Accanto alle procedure su sam.gov, fanno testo le indagini che hanno documentato l’adozione di software commerciali, dalla ricerca su social all’uso di dati di localizzazione, fino al ricorso più recente a Clearview AI. È un itinerario scandito da appalti, avvisi “sole source” e giustificazioni d’urgenza, sul quale si innestano i moniti di EPIC e ACLU. Una partita che terrà banco nei prossimi mesi, tra scadenze di gara e contenziosi sul perimetro costituzionale della sorveglianza digitale.
Una riflessione che non possiamo rimandare
Di fronte a un apparato che ambisce a setacciare senza sosta il discorso pubblico, la domanda non è se la tecnologia sia potente, ma come venga governata. Lo è anche quando promette tutela e prevenzione, perché la tentazione di trasformare il dissenso in pericolo può diventare prassi senza che ce ne accorgiamo. I documenti esaminati e gli appalti recenti mostrano un’architettura che cresce per strati e connessioni, capace di combinare volti, luoghi, abitudini, reti sociali. La posta in gioco è la proporzione: quanto siamo disposti a concedere in nome dell’efficienza investigativa, e chi controlla davvero chi.
In questo contesto, il nostro dovere è raccontare con rigore e misura, mantenendo separate le responsabilità operative dalle garanzie che la democrazia pretende. Continuare a verificare, incrociare, contestualizzare — tra atti ufficiali, contenziosi e risultati sul campo — è l’unico antidoto alla semplificazione. Perché ogni scelta tecnologica produce conseguenze umane, e ogni infrastruttura di sorveglianza ci riguarda, oggi più che mai.
Domande rapide, risposte chiare
Questo piano è già operativo? No: al 6 ottobre 2025 è nella fase preliminare di raccolta d’interesse (sources sought) per i potenziali appaltatori, con scadenza fissata a metà ottobre.
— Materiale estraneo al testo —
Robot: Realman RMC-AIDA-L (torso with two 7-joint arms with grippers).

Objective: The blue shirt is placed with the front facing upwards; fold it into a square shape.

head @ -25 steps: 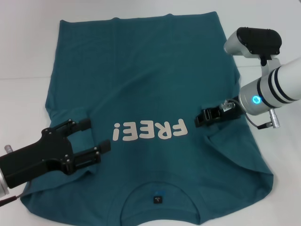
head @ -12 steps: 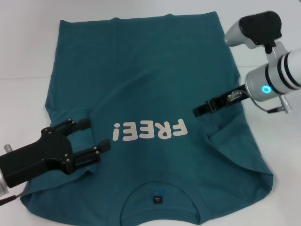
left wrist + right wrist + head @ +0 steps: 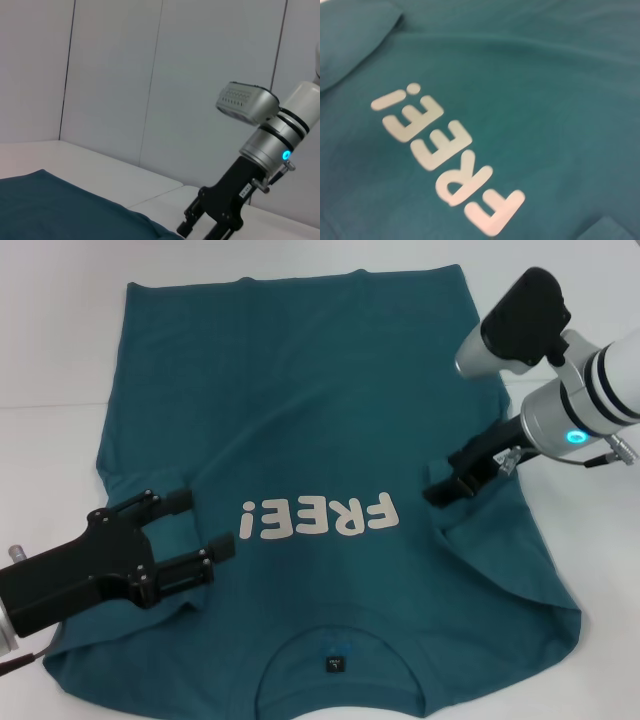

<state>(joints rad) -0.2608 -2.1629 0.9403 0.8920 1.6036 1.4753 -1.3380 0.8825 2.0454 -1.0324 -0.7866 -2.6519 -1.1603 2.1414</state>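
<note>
Blue shirt (image 3: 320, 440) lies spread flat on the white bench (image 3: 55, 330), front side up, its collar toward the robot and its hem at the far edge. The off-white "FREE!" print (image 3: 318, 518) reads upside down in the head view, and a small dark label (image 3: 334, 664) sits inside the round neck. Both short sleeves are folded inward over the body of the garment, one near each arm.

The left end effector (image 3: 205, 525) hovers over the shirt's left sleeve area, beside the exclamation mark of the print. Its two black fingers (image 3: 165, 503) stand clearly apart with nothing between them.

The right end effector (image 3: 440, 492) reaches in from the right side, its black tip low over the cloth just beside the "F" of the print, close to the folded right sleeve. Whether its fingers are spread or together cannot be told. The right wrist view looks down on the print and the teal fabric around it; the left wrist view shows the right arm across the shirt.
</note>
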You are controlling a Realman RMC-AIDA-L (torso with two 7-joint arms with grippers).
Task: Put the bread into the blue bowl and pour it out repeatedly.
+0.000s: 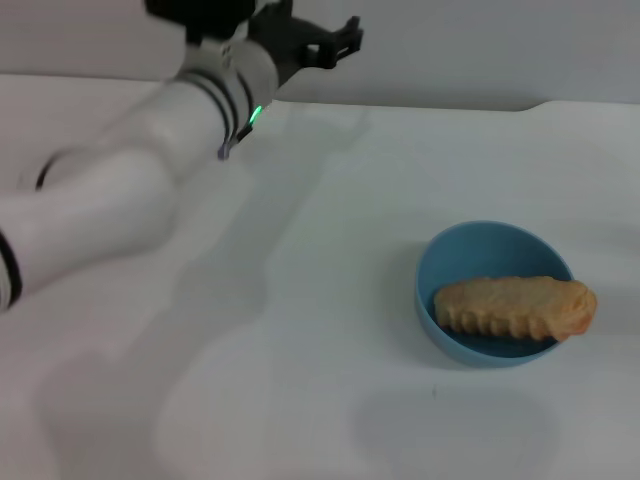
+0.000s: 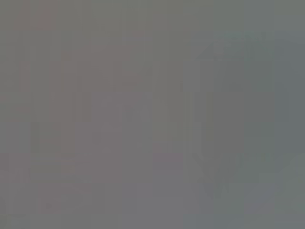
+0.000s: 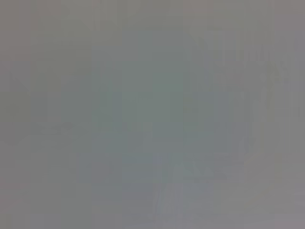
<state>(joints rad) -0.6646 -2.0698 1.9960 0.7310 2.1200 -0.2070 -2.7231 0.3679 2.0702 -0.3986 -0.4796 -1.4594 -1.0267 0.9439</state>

Dove saranno i team e con quali compiti? A Williston (Vermont) e Santa Ana (California), con analisi OSINT h24 dei contenuti pubblici per generare dossier destinati alle operazioni sul campo.
Che strumenti useranno? Database commerciali come LexisNexis Accurint e Thomson Reuters Clear, oltre a software di sorveglianza in abbonamento e moduli di intelligenza artificiale per il triage.
È previsto l’uso di riconoscimento facciale? Il programma OSINT cita funzionalità avanzate; in parallelo, ICE ha firmato a settembre 2025 un contratto da 9,2 milioni con Clearview AI per software di matching biometrico.
Quali sono le principali criticità segnalate? Il rischio di confondere minacce reali e critica politica, l’ampiezza della raccolta dati e l’uso di broker per aggirare tutele, come evidenziato da EPIC e ACLU.
Quando arrivano le decisioni? La finestra per le manifestazioni d’interesse si chiude a ottobre 2025; eventuali bandi e aggiudicazioni seguiranno nei mesi successivi, con periodi di esecuzione pluriennali previsti dalle bozze.